■ RAW DATA
Start of Block
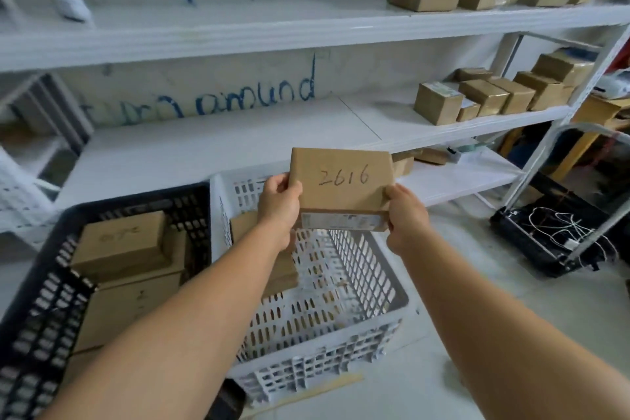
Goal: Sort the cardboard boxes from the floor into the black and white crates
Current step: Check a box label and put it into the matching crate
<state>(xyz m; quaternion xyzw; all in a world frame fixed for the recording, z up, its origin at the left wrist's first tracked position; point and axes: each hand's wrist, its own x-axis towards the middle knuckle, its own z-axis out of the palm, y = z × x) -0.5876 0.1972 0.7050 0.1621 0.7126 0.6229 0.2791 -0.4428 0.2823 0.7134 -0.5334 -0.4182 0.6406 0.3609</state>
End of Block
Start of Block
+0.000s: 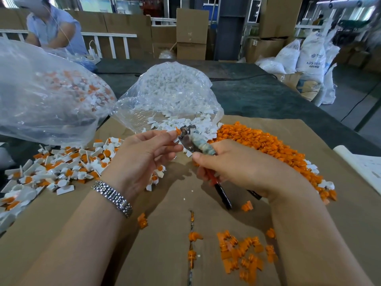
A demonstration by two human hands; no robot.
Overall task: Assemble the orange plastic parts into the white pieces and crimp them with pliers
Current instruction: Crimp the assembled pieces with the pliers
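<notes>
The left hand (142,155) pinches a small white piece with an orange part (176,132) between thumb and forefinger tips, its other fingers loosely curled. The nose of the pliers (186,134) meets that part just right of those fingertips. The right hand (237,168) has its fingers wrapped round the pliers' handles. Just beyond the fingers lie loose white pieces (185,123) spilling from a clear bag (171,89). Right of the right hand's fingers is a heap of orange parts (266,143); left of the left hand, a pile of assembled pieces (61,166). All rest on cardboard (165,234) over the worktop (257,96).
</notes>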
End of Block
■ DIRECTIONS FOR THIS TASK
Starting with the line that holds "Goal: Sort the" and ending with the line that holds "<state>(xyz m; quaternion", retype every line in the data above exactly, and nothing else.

■ OUTPUT FOR THIS EXERCISE
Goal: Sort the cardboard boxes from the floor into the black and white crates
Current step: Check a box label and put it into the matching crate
<state>(xyz m; quaternion xyzw; all in a world frame fixed for the recording, z up, its origin at the left wrist's first tracked position; point and axes: each hand's wrist, its own x-axis towards the middle knuckle, its own z-axis out of the palm, y = z × x) -0.5876 0.1972 0.7050 0.1621 0.7126 0.6229 0.2791 -0.4428 0.2823 0.7134 -0.5334 -0.4182 0.6406 0.3609</state>

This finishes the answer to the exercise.